For one thing as how Singapore says, the entire episode reeks like “a political ritual than an objective study”.
And there is reason to suspect that.
For starters, in just like how the debate or in fact of the controversy surrounding human rights may rightly attest, methods and arguments advanced from another prism are just the issues at issue in any given debate.
Relations unaffected
Just what were those standards the US claims it had used or how comprehensive they were, is now at stake.
That’s not all.
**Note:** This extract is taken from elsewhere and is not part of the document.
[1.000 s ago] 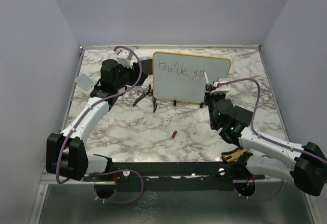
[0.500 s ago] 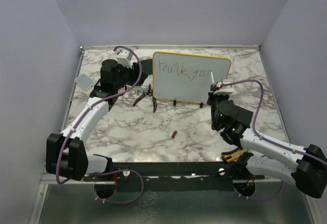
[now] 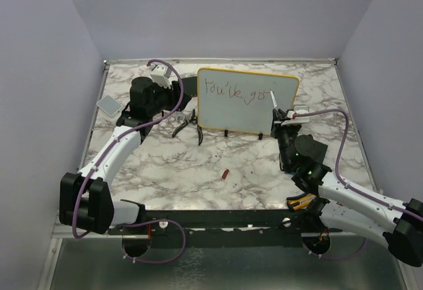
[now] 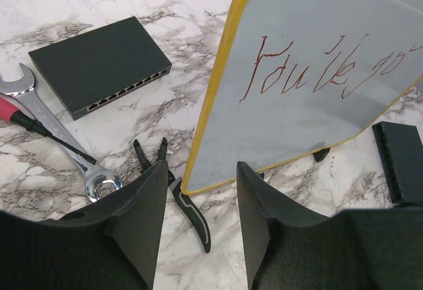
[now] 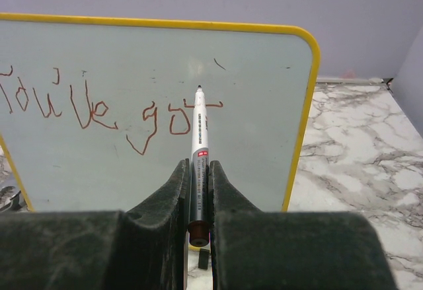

The irony of it all, is that if Singapore is indeed the nation the US claims to be a destination for human trafficking the simple balderdash of it all should not enjoin the numerous American commercial interests from either thinking of operating their lucrative business concerns as they maybe inadvertently bankrolling a nation suspected of being in a despicable trade!
Yet that is just what is happening!
Importantly, the inadequate use of watertight definitions creates widespread confusion as how the case of offenders who overstay and later be technically classified as illegal immigrants.
Yet there is nothing to say that whatever the definitions and conventions behind such reports maybe, there is no denying that Singapore’s police are in the routine habit of organising raids on so-called ‘health centres’.
The widely known open secret of these centres is that they are actually fronts for salacious, seedy activities undertaken not by local Singaporeans, but by women for a host of nations bordering it, and from the far flung nations of China, Mongolia to just to name a few.
Such incidences perhaps lie at the heart of the main US grouse that though the Republic is making progress, much of that regrettably has not been in ‘quantifiable indicators”.
Despite its strident reaction to the 2010 Trafficking in Persons (TIP) report, it is absolutely unlikely that relations may be affected or there be a downgrading in bilateral ties.
As one of its key partners in the fight against terrorism and other international causes the TIP report is only an ‘irritant’ and not a monkey wrench in the ordinary scheme of friendly bilateral relations.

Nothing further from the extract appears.